This isn’t a highly technical post by any means, but in a follow up I will explain some basics for less technical users and provide some information on protection.

Recently a Firefox extension called Firesheep was released. Firesheep makes account hijacking easy enough that highly unskilled users can do it. Here’s how it works. A person installs Firesheep on their computer and goes to a coffee shop, airport, or anywhere else there is unsecured public wireless Internet access. Firesheep sniffs the unencrypted network traffic and when it finds cookies for specific websites, such as Facebook, Twitter, and Amazon, it copies the cookies and this allows the Firesheep user to access the legitimate user’s account.

Let’s say you are using free WI-FI at a coffee shop that doesn’t require a password for access. You go to your Facebook account and log in. I am sitting in the same coffee shop running Firesheep and now I have access to your account. I can write messages for you, and see everything you see. If you are using Twitter I can tweet from your account. Most sites that require a password to log in can be attacked using Firesheep.

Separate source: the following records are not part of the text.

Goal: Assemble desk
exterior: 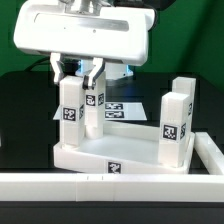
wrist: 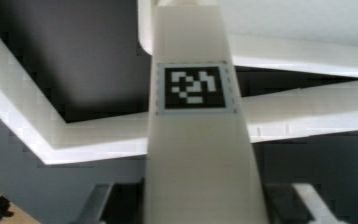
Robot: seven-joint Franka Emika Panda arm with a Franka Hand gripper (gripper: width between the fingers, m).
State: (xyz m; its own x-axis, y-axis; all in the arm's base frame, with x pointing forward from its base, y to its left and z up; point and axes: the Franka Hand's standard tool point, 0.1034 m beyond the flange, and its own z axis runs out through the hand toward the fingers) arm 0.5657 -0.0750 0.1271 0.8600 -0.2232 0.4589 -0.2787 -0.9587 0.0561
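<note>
The desk top lies on the table with its rim up. Three white tagged legs stand upright on it. One leg is at the exterior view's left, with a second leg just beside it. A third leg is at the right, and a further white block shows behind it. My gripper comes down from above and is shut on the top of the left leg. In the wrist view that leg runs between my fingers down to the desk top's rim.
A long white rail wall runs along the front and up the exterior view's right side. The marker board lies flat on the dark table behind the desk top.
</note>
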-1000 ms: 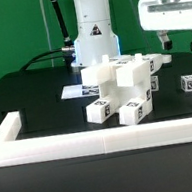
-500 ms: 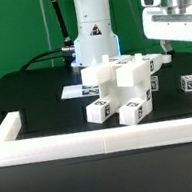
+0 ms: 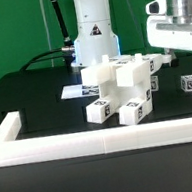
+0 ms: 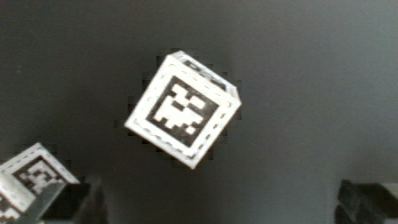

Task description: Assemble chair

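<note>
- chair (image 3: pixel 123 87) parts sit clumped together mid desk (image 3: pixel 34 102), tags all over
- jaws hang spread wide, holding nothing, over a loose tagged block (image 3: pixel 190 82) on the exterior view's right

Rises as a big white arm (image 3: pixel 92 8) from a fat base (image 3: pixel 94 46) at the back and runs up out of the picture. Shows again on the exterior view's right, wrist (image 3: pixel 174 10) pointing straight down. Holds the gripper (image 3: pixel 182 59) up in the air. Has both fingers (image 3: pixel 167 60) spread wide apart.
</note>
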### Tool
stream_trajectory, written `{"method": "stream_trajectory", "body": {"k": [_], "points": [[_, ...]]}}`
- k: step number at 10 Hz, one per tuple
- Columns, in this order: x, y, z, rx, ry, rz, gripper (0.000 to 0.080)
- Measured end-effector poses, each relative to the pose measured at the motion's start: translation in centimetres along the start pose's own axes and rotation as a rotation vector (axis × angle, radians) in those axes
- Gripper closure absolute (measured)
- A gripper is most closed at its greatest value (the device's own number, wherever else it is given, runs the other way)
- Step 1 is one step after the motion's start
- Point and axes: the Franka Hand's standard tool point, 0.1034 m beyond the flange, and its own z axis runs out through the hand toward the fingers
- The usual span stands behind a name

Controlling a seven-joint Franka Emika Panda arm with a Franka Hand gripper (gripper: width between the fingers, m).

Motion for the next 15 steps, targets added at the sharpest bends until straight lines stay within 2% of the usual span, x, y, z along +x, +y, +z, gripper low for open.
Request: {"method": "stream_trajectory", "body": {"k": [3, 8, 13, 15], "points": [[-0.2, 0.3, 1.0, -0.02, 0.0, -0.012, 0.015], [-0.5, 0.7, 1.3, -0.026, 0.0, -0.016, 0.015], [-1.8, 1.4, 3.7, -0.065, 0.009, -0.05, 0.015], [-1.9, 1.5, 4.0, -0.071, 0.009, -0.055, 0.015]]}}
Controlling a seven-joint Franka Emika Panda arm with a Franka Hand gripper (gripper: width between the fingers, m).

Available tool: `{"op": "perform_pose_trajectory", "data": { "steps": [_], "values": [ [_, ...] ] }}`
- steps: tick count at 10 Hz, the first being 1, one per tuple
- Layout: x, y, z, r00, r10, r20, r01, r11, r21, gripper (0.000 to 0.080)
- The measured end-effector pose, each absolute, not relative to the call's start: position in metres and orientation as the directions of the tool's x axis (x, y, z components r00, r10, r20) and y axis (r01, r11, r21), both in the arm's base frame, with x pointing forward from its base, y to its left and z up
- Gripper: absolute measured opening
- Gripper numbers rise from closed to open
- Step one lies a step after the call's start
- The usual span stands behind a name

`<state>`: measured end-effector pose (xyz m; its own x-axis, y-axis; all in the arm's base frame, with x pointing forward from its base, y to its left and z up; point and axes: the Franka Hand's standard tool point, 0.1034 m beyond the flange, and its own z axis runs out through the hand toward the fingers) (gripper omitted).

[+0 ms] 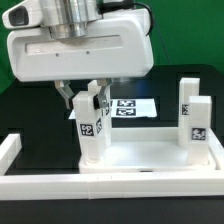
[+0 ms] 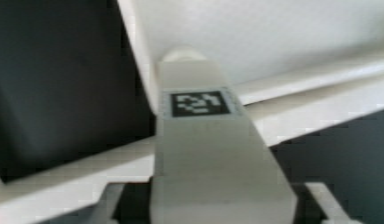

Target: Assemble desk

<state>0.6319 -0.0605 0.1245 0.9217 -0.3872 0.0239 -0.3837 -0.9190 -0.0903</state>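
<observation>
One white plastic rectangular tray-like tabletop with a raised rim (image 1: 140,165) lies on the black table (image 1: 30,110), just behind a long white border bar (image 1: 110,188) that runs along the front. One flat white marker board with printed tags (image 1: 130,106) lies further back. Three short square white tagged legs show: two (image 1: 190,118) stand upright at the tabletop's end toward the exterior view's right, and one leg (image 1: 90,128) (image 2: 203,130) stands at the other end, clamped between the fingers of the gripper (image 1: 88,98).
</observation>
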Motion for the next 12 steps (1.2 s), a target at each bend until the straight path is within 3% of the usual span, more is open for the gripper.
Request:
{"op": "perform_pose_trajectory", "data": {
  "steps": [2,6,9,12],
  "values": [
    [0.632,-0.060,0.124,0.845,-0.534,0.015,-0.531,-0.842,-0.094,0.0291],
    [0.632,-0.053,0.124,0.412,-0.911,-0.003,-0.906,-0.409,-0.113,0.0291],
    [0.630,-0.048,0.123,0.067,-0.996,-0.063,-0.990,-0.058,-0.128,0.0291],
    [0.630,-0.045,0.123,-0.143,-0.985,-0.101,-0.981,0.154,-0.119,0.0291]
  ]
}}
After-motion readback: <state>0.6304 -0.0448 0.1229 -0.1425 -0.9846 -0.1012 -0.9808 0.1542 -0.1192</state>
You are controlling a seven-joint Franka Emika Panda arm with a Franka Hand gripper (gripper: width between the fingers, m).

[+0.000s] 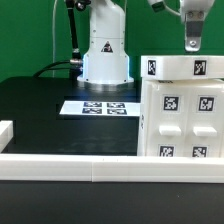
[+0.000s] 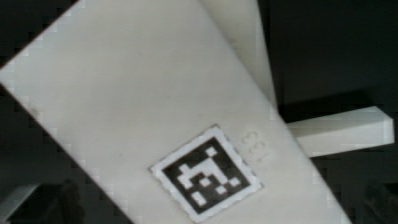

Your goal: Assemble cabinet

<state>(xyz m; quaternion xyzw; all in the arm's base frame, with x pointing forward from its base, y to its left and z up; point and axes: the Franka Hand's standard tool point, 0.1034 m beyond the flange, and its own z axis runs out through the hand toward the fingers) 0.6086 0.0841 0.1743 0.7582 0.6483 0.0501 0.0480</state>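
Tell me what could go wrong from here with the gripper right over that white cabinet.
1. The gripper hangs just above the cabinet near its top edge; an off-centre descent could clip the edge or tip the block.
2. The cabinet stands close against the long low white rail, so a push could jam it there.
3. Whether the jaws are open cannot be told, so a grasp could miss.

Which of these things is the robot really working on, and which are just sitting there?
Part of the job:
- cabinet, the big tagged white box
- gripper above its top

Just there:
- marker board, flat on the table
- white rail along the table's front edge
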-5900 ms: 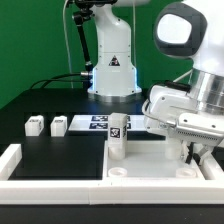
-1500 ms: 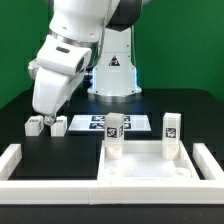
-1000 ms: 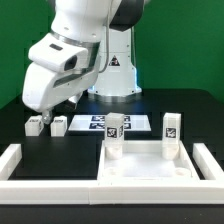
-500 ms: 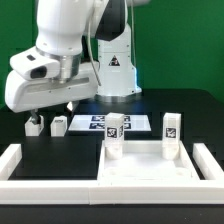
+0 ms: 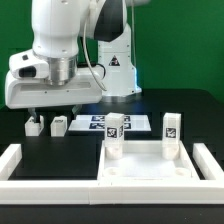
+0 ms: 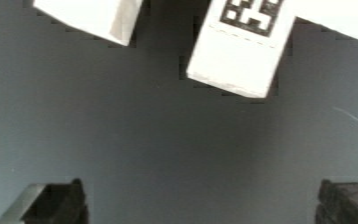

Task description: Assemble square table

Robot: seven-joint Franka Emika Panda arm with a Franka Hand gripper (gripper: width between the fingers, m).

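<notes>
The white square tabletop [image 5: 150, 168] lies at the front on the exterior view's right, and two white tagged legs [image 5: 116, 136] [image 5: 170, 133] stand upright at its far corners. Two more legs [image 5: 35, 126] [image 5: 58, 124] lie loose on the black table at the left. My gripper [image 5: 46, 110] hangs just above that pair. The wrist view shows both loose legs, a plain-faced one [image 6: 87, 15] and one showing its tag [image 6: 247, 45], lying beyond my fingertips [image 6: 51, 203]. The gripper [image 6: 201, 205] is open, with only bare dark table between its fingers.
The marker board [image 5: 95, 121] lies behind the tabletop, in front of the robot's base [image 5: 112, 75]. A long white border rail [image 5: 20, 160] runs along the table's front and sides. A green wall closes the back.
The arm has swung toward the exterior view's left and come lower, so the hand now hangs over the two loose legs. The jaws stayed open and no part has moved.
</notes>
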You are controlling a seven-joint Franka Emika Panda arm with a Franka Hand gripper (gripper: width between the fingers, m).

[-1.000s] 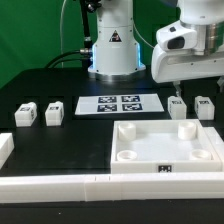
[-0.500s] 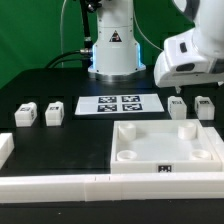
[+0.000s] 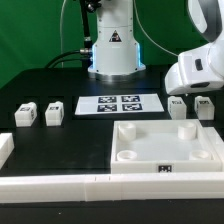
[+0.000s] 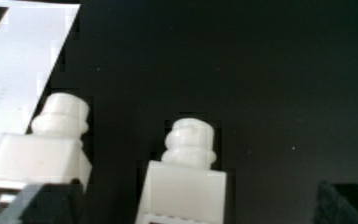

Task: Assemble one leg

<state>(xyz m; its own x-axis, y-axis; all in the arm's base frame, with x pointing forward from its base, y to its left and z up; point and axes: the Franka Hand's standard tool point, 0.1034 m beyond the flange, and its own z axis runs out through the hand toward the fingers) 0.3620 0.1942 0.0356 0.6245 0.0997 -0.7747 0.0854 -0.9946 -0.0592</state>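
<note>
Two legs stand at the exterior view's right: one (image 3: pixel 177 105) and another (image 3: pixel 204 107). Both are small white blocks with tags. Two more legs (image 3: pixel 26 113) (image 3: pixel 54 113) stand at the left. My gripper (image 3: pixel 190 96) hangs just above the right pair, and its fingers are mostly hidden behind the white hand. In the wrist view the gripper (image 4: pixel 197 206) is open. Its dark fingers (image 4: pixel 43 205) stand wide on either side of one leg (image 4: pixel 190 165) without touching it. The neighbouring leg (image 4: pixel 51 140) lies beside it, outside the jaws.
The marker board (image 3: pixel 118 104) lies in the middle and also shows in the wrist view (image 4: pixel 25 50). The large square panel (image 3: pixel 140 160) with corner sockets sits in front of the right legs. Long white bars (image 3: pixel 60 185) run along the front edge. The robot base (image 3: pixel 112 50) is behind.
The gripper has moved toward the exterior view's right and a little lower, over the right pair of legs. No part has moved.
</note>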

Shortly after Firesheep was released another person wrote a program called Idiocy. Basically Idiocy does the same thing, except it is limited to twitter and when it captures the Twitter cookie it tweets on the victim’s account “I browsed twitter insecurely on a public network and all I got was this lousy tweet.”

The idea behind Firesheep and Idiocy is to raise awareness of a serious security and privacy problem. Sites like Facebook, Twitter, Yahoo, Windows Live, Amazon, and any others that require a password should be using the https protocol at all times, not just for log in.

There are both legal and ethical considerations when it comes to using these programs. The laws will vary from country to country and probably even in different states in the US. In the US I’m guessing (not guaranteeing) that it is not illegal to use Firesheep to capture the cookies. At the time you double-click on the user’s picture to access their account you have probably broken the law. Currently the legal experts in the US do not agree as to whether simply using Firesheep is illegal. I will not install Idiocy because as it is explained it will automatically engage in unauthorized access of another person’s account. With Firesheep I can see who is surfing insecurely and find other ways of contacting them to educate them without accessing their account.

Before you install and/or use Firesheep, I suggest you research the laws where you are to see if it is likely that even using the program is illegal. If it is not illegal, it still may be illegal to actually use the cookie to access another user’s account. I think it is clearly unethical to do so, even with the best intentions.

Regardless, Firesheep has made using open public WI-FI much riskier than it was before.